En améliorant la supervision des travaux publics ou en appliquant des sanctions, le contrôle simultané augmente la capacité à corriger les situations défavorables en temps voulu.

Par exemple, SAI Pérou a investi moins de 2,7 millions de dollars dans l’exécution de la CCM pour les travaux de construction et de reconstruction suite au phénomène “El Niño” de 2017. L’application du CCM a permis d’éviter à l’État des pertes potentielles de 26,5 millions USD.

L’ICN comporte également des implications indirectes relatives à la performance de la gestion publique. L’approche de l’équipe multidisciplinaire du modèle, qui utilise la science et la technologie pour exposer des preuves en temps réel, renforce les capacités d’identification et d’évaluation des risques, améliore la surveillance, renforce le développement des capacités de gestion et réduit la probabilité de commettre des infractions (grâce à la perception d’une détection immédiate).

Conclusion

La technologie apporte de la visibilité aux processus et aux comportements de gestion, ce qui se traduit par une augmentation des capacités des ISC à améliorer la bonne gouvernance. Les possibilités offertes par les nouvelles technologies dans le domaine de l’audit continueront certainement à modifier le contrôle aujourd’hui et à l’avenir. Cette réalité imminente nous oblige à poursuivre l’automatisation des procédures d’audit et à innover en vue d’obtenir des résultats mesurables au bénéfice des citoyens.

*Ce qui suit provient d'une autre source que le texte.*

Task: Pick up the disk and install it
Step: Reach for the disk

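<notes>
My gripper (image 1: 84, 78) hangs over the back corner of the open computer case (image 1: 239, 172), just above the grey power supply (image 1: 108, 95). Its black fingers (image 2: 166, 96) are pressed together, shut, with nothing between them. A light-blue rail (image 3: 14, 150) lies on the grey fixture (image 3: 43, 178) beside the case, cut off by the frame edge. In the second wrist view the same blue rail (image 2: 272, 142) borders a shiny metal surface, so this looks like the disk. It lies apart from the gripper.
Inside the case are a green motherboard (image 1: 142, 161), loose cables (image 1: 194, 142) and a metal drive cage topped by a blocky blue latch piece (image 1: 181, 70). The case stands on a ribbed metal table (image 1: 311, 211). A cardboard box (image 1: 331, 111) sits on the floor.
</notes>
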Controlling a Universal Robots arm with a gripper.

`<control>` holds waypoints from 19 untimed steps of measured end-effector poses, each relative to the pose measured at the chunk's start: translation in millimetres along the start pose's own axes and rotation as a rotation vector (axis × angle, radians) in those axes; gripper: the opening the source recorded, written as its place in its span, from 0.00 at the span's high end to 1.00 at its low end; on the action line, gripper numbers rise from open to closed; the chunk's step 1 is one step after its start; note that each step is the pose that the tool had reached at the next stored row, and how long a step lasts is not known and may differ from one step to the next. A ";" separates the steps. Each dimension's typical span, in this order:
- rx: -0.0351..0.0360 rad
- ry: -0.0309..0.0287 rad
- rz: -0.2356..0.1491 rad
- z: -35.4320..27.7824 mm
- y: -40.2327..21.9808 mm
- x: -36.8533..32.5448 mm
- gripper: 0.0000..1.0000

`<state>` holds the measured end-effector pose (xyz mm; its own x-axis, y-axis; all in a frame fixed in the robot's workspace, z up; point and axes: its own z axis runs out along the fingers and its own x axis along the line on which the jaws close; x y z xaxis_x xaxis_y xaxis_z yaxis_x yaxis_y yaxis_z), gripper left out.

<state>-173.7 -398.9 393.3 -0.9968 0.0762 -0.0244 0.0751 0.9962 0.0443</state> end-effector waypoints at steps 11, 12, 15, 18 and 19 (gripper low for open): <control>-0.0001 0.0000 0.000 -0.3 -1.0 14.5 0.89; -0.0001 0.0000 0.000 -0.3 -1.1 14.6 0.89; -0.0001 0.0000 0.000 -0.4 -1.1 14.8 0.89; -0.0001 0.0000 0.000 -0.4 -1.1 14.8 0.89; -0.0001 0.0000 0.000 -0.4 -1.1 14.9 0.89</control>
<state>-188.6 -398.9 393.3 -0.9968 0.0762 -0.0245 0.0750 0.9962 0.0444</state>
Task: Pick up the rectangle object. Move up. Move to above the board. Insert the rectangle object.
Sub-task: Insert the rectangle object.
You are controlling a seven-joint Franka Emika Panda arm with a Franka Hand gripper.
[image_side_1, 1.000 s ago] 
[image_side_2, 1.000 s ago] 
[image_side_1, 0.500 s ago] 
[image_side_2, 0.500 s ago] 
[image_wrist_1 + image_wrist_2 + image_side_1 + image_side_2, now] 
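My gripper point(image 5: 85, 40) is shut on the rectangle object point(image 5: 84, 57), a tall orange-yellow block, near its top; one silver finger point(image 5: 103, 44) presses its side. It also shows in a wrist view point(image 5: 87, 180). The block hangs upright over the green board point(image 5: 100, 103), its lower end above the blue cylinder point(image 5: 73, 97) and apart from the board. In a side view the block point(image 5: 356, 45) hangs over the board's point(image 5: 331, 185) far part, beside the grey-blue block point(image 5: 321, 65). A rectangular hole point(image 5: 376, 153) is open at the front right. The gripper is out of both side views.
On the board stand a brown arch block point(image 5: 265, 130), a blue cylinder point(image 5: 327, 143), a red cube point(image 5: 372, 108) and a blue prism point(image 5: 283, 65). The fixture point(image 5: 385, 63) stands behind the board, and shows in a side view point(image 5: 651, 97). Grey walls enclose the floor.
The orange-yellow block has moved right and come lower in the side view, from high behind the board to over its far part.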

L’expérience récente de l’ISC Pérou a permis de tirer d’importants enseignements en matière d’élaboration et de mise en œuvre de modèles de risque qui guident la réalisation des audits, et a débouché sur un nouveau modèle de contrôle (le CCM) qui améliore encore les efforts de surveillance par la prévention et l’évitement des risques.

Les défis scientifiques et technologiques, communs à toutes les ISC, requièrent la collaboration en tant qu’instrument fondamental pour innover, transférer les connaissances et partager les pratiques réussies.